Feedback and Monitoring in DevOps
The goal with today’s post is to further reaffirm the notion that Plumbr, as we envision it, is a key ingredient in a good DevOps recipe. It is among the few tools that can provide real-user monitoring, a very valuable way of closing the loop for engineers. I’ve managed to collect ten important quotes from across ten important books about DevOps that have been authored in the past few years. These excerpts highlight how there is a void in the tooling that we can fill. An unintended side-effect of this post is a “List of DevOps Books To Read”.

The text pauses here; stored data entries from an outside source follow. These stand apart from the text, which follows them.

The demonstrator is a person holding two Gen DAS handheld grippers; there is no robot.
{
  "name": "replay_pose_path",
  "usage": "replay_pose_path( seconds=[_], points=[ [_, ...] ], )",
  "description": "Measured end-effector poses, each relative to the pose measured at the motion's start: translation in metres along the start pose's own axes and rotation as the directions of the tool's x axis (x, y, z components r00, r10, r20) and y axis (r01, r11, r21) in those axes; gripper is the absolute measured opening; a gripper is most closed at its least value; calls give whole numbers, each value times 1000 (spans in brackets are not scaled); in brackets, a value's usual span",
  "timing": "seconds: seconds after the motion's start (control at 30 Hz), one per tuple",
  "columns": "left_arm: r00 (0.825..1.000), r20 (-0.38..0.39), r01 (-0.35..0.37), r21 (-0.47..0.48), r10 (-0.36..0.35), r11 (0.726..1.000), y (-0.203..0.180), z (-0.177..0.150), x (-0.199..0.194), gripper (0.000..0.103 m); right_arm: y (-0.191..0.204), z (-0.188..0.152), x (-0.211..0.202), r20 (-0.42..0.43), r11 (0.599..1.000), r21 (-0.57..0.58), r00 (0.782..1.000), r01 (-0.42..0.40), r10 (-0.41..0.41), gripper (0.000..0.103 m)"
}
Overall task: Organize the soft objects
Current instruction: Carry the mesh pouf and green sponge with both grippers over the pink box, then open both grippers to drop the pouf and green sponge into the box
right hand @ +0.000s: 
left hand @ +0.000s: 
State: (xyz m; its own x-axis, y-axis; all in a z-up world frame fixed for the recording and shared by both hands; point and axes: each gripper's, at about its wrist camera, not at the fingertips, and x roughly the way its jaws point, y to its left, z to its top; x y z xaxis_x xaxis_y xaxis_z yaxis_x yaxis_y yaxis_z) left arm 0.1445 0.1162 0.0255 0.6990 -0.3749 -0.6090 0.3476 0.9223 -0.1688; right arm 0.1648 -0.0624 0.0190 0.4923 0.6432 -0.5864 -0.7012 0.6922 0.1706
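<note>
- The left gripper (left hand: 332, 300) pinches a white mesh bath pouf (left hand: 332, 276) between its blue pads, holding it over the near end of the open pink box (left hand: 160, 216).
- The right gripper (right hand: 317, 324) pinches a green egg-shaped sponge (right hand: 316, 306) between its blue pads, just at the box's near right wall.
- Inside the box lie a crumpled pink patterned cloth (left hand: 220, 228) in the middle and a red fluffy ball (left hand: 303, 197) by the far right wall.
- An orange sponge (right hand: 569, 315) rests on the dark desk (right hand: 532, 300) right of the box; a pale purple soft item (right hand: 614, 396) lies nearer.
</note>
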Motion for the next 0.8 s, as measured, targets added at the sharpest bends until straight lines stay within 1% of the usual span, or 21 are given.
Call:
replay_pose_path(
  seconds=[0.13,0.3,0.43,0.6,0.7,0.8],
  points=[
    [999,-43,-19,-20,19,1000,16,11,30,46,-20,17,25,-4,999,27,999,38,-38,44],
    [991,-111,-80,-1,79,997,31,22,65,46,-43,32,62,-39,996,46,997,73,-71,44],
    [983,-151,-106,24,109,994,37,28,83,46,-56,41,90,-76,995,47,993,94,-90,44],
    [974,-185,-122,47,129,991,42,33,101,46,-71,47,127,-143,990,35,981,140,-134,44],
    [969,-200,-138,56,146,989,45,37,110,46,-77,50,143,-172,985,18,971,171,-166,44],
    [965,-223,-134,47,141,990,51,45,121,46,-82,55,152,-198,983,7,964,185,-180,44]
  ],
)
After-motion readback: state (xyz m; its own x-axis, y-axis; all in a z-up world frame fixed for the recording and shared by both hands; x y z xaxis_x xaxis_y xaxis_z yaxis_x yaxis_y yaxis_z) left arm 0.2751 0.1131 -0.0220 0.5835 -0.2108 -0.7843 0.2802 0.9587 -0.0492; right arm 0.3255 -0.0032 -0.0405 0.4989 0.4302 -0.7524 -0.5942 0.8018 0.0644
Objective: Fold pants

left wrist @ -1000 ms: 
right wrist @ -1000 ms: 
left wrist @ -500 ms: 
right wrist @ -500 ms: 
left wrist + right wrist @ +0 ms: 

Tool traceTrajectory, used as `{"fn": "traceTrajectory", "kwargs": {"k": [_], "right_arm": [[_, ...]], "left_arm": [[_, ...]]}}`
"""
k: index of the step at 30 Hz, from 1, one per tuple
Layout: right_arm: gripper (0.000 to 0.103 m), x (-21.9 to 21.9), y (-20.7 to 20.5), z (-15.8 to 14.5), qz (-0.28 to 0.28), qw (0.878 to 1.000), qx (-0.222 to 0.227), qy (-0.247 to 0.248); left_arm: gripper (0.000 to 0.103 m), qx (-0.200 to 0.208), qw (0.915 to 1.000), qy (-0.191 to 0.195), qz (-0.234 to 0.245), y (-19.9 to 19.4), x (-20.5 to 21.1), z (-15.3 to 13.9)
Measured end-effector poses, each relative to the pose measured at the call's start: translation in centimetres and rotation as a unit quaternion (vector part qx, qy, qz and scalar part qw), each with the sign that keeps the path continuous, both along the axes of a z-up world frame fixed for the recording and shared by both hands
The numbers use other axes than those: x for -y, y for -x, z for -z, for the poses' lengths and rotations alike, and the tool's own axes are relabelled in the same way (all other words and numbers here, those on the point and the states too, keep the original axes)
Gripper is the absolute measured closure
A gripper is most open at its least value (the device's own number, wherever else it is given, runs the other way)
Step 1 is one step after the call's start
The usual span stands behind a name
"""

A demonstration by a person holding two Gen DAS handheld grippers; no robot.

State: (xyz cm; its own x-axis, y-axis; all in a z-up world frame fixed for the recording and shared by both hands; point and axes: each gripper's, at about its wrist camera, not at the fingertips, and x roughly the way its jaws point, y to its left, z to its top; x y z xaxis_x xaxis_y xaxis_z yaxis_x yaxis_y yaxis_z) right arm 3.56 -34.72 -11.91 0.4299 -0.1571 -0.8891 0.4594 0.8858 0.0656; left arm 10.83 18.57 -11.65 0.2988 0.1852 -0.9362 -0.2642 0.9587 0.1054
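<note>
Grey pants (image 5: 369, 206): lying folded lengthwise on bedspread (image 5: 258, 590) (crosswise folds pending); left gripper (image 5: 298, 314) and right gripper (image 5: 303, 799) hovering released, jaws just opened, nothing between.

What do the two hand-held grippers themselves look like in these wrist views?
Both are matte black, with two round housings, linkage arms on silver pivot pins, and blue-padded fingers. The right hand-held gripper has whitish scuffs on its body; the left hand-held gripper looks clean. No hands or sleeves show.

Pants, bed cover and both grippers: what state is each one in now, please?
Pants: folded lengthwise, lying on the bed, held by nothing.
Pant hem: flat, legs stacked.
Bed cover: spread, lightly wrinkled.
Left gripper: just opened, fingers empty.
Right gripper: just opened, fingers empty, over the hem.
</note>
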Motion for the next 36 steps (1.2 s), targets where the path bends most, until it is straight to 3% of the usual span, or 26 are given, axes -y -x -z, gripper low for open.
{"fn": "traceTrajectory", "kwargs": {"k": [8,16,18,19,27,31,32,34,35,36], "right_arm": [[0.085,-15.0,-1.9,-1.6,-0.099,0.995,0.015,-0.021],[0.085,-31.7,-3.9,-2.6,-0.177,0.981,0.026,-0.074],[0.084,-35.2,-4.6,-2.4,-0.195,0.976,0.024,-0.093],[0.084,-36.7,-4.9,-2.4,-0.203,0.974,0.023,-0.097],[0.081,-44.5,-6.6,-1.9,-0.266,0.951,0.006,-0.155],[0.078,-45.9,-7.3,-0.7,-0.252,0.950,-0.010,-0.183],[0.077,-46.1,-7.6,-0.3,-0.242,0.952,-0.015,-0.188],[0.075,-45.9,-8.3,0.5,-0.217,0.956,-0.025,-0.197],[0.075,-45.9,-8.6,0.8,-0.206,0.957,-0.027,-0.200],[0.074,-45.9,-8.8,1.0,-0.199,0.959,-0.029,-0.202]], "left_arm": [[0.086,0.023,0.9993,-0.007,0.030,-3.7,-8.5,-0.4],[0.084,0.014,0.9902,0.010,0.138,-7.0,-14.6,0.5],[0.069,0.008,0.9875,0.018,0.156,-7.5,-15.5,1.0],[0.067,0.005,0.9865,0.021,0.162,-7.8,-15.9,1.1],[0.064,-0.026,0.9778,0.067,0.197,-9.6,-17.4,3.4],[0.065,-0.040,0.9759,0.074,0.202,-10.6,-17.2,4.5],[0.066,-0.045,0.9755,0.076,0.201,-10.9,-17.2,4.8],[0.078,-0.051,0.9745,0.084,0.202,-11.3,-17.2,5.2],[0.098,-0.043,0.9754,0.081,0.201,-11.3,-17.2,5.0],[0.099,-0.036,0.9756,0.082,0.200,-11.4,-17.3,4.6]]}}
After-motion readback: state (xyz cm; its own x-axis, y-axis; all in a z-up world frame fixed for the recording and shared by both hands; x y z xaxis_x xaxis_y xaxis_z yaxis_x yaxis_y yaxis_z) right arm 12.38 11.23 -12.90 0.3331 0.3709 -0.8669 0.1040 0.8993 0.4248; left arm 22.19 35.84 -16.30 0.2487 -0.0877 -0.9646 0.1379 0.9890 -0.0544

In the book Effective Devops, author Jennifer Davis asks the question – “How can you tell the difference between a company trying to sell a solution that could be effective in your environment versus a company trying to get on the trend of devops?”  Well, there are tools that just integrate into existing workflows. On the other hand, there are tools that require engineers to make some accommodations. The first kind helps improve the efficacy of the DevOps methodology. The second attempts to introduce new layers, new methods, new processes, and additional overhead. And this can help anyone tell the difference between the the two kinds of companies. If the core premise of the software is acceptable, it is not a sale anymore. If this premise does not resonate with you, there is no sale either.
One of the favorite reads among everyone at Plumbr is the Site Reliability Engineering book by the team from Google. In the chapter on ‘Monitoring’ they write, “… white-box monitoring does not provide a full picture of the system being monitored; relying solely upon white-box monitoring means that you aren’t aware of what the users see. You only see the queries that arrive at the target…”. Modern practices of software development hold the concept of feedback as very central. Of what benefit is a feedback mechanism, which does not involve production instances and actual usage? Synthetics don’t cut it. Regression testing, complex testing infrastructure, and complicated delivery pipelines are necessary, but have been found grossly insufficient.
In the book Starting And Scaling DevOps In The Enterprise, author Gary Gruver recounts this rather familiar tale – “Every time we pointed customer traffic to the new code base, it would start running out of memory and crashing. After several tries and collecting some data, we had to spend several hours rolling back to the old version of the applications. We knew where the defect existed, but even as we tried debugging the issues, we couldn’t reproduce it in our test environments.”  An overwhelming question greets every engineer as they begin to solve production issues – where to begin troubleshooting? When interviewing many engineers, the unanimous answer is, “Logs!”.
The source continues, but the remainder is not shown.